Jorge M. Suárez Medellín
Una de las características distintivas de la naturaleza humana es nuestra aparente tendencia a preocuparnos
por todo tipo de cosas. Lo mismo nos preocupan tonterías como las vicisitudes que agobian a los personajes de nuestra telenovela favorita, que asuntos verdaderamente relevantes como la situación política y económica del país.
Pero si tuviéramos que elegir una lista con los temas que más han preocupado a la humanidad a lo largo de la historia, seguramente incluiría tanto a la alimentación como a la salud.
Es cierto que los constantes avances en materia de ciencia y tecnología agrícola han modificado las causas de nuestra preocupación al permitir que un gran porcentaje de la población mundial tenga acceso a una variedad cada vez mayor de alimentos, sin embargo no nos han ayudado a dejar de preocuparnos.
Así, en las sociedades industrializadas, la mera inquietud por la continuidad del suministro alimentario tiende a transformarse en una creciente ansiedad por asegurar que la comida disponible sea tan nutritiva como inocua, es decir, que no nos cause daño al comerla.

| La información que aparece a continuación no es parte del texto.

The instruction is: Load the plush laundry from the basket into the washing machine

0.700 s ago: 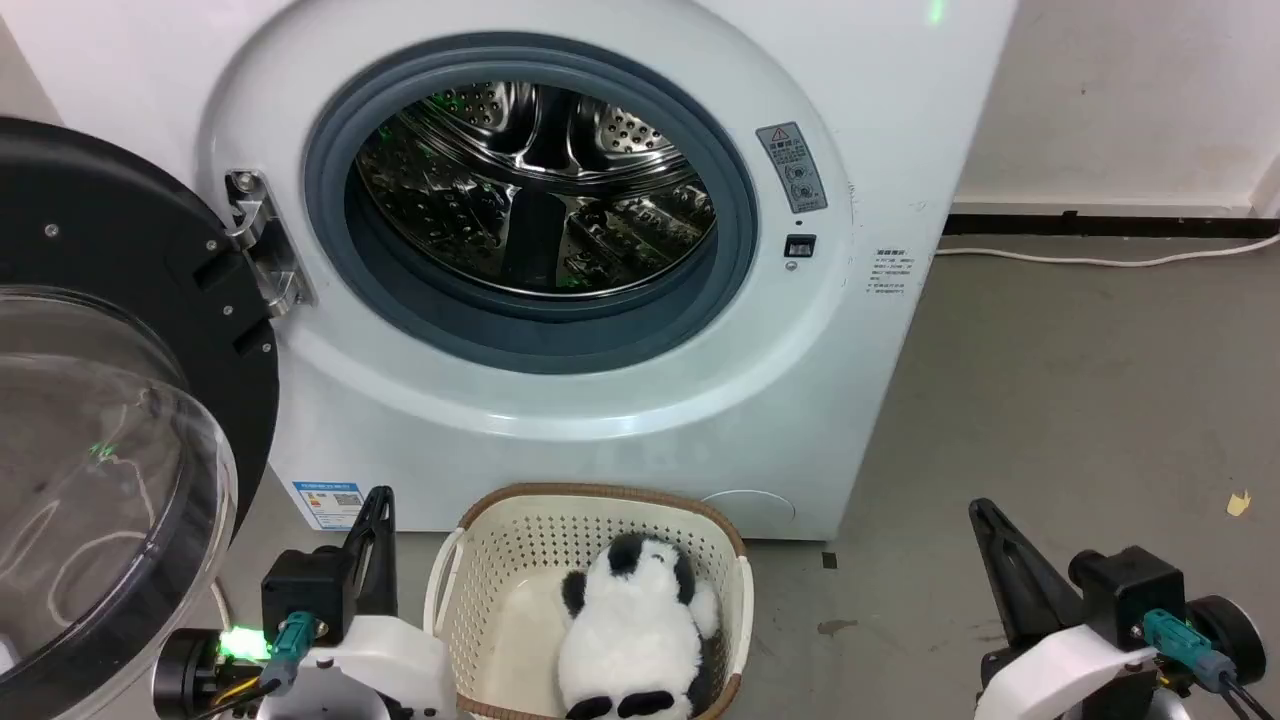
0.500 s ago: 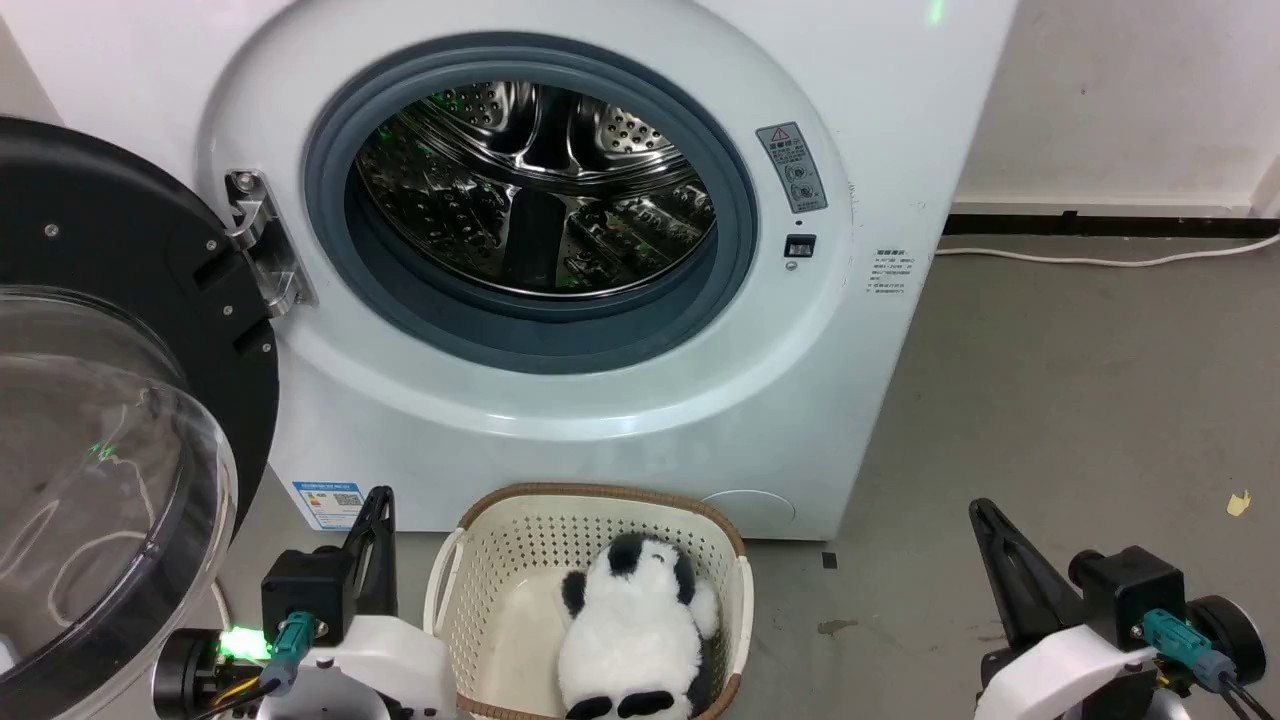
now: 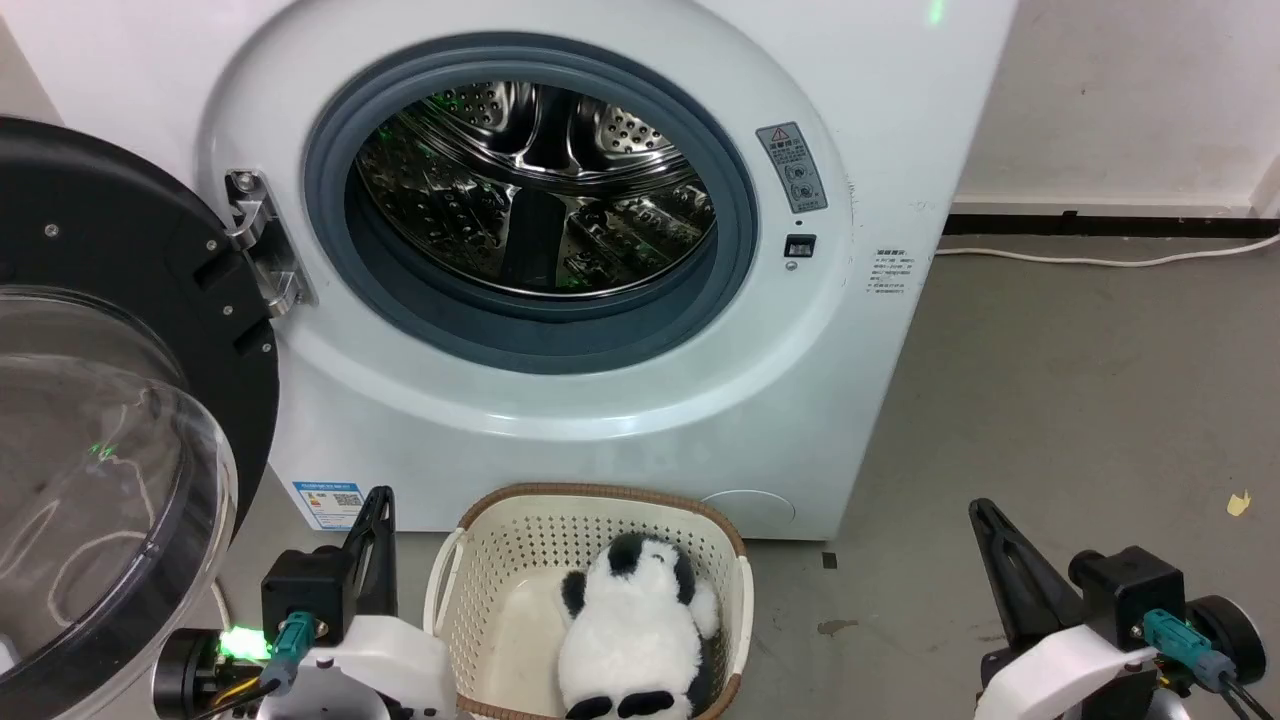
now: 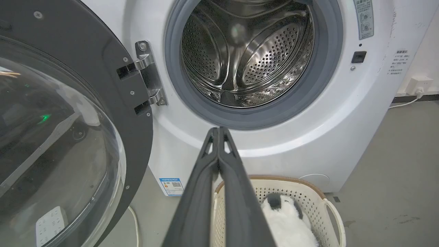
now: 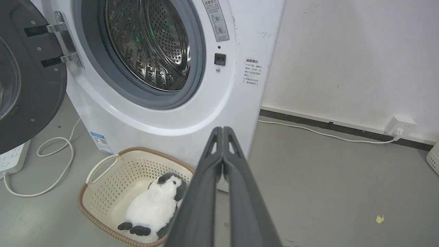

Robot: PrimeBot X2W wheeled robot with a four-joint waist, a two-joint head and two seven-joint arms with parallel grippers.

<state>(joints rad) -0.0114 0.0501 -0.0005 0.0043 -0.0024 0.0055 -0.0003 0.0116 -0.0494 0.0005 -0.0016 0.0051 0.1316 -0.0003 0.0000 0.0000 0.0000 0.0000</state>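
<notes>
The panda plush laundry (image 3: 630,630) lies in the cream basket (image 3: 500,560) on the floor, right in front of the white washing machine (image 3: 620,400); it also appears as the plush laundry (image 5: 154,209) in the basket (image 5: 113,181) and the plush laundry (image 4: 288,223) in the basket (image 4: 308,199). The machine's door (image 3: 110,400) hangs open to the left, and the steel drum (image 3: 530,190) holds nothing. My left gripper (image 3: 378,497) is shut, left of the basket. My right gripper (image 3: 978,507) is shut, well to its right. Each wrist view has fingertips pressed together: left gripper (image 4: 218,129), right gripper (image 5: 222,129).
A white cable (image 3: 1100,258) runs along the floor by the back wall, ending at a wall plug (image 5: 399,125). A looped white cord (image 5: 55,164) and a power strip (image 5: 12,159) lie left of the machine. Bare grey floor (image 3: 1080,400) stretches to the right.
</notes>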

Las causas objetivas que pueden hacer que el consumo de un manjar cualquiera sea nocivo para nuestra salud son sumamente variadas, e incluyen peligros que van desde pesticidas y metales pesados, hasta microorganismos patógenos e incluso algunos componentes del propio comestible, como ocurre en el caso de las alergias. Sin embargo, vale la pena señalar que la percepción pública de los riesgos alimentarios no siempre coincide con la importancia real de dichos riesgos.
Quizás el ejemplo más fácilmente identificable de esta situación es lo que ocurre con los alimentos provenientes de organismos genéticamente modificados. Contrario a lo que piensa la mayoría de la gente, las evidencias acumuladas a lo largo de casi 30 años de investigación científica demuestran que su consumo no ocasiona daños a la salud (y en algunos casos hasta pueden salvar vidas, como sucede con el famoso “arroz dorado”).
La discusión acerca de la pertinencia de este tipo de tecnología responde más a factores de tipo social y económico, y su complejidad excede por mucho el espacio de este breve artículo, pero lo que sí es seguro es que daño no hacen.
Otro ejemplo de disonancia entre lo que dicen los estudios científicos y lo que creen ciertos grupos de consumidores podemos encontrarlo en el caso del aspartame (o aspartamo), un edulcorante no calórico descubierto en 1965.
A pesar de los rumores que siguen circulando por Internet (y que son, precisamente sólo eso: rumores), el consenso científico basado en numerosos estudios epidemiológicos y toxicológicos confirma que su consumo dentro de los límites habituales es seguro para todos los que no padecemos fenilcetonuria (una enfermedad congénita que ataca a una de cada 10 mil personas).
En cambio, relativamente poca gente se preocupa por la presencia de micotoxinas en su pitanza. Este grupo de sustancias producidas por diferentes especies de mohos es bastante común en una gran variedad de alimentos y su ingesta puede causar toxicidad tanto aguda como crónica, con resultados que van desde la muerte a efectos nocivos en los sistemas nervioso central, digestivo cardiovascular y respiratorio. Sin embargo, no solemos ponerles tanta atención debido a que se trata de compuestos totalmente “naturales” y hasta “orgánicos” (lo cual, de ningún modo quiere decir que sean inocuos, por supuesto).
Resulta sin duda comprensible que nos preocupemos porque nuestros alimentos no nos enfermen, pero además deberíamos ocuparnos en analizar las causas reales de nuestras inquietudes, para así tomar mejores decisiones como consumidores. En futuros artículos de esta serie seguiremos discutiendo éstas y otras cuestiones relacionadas.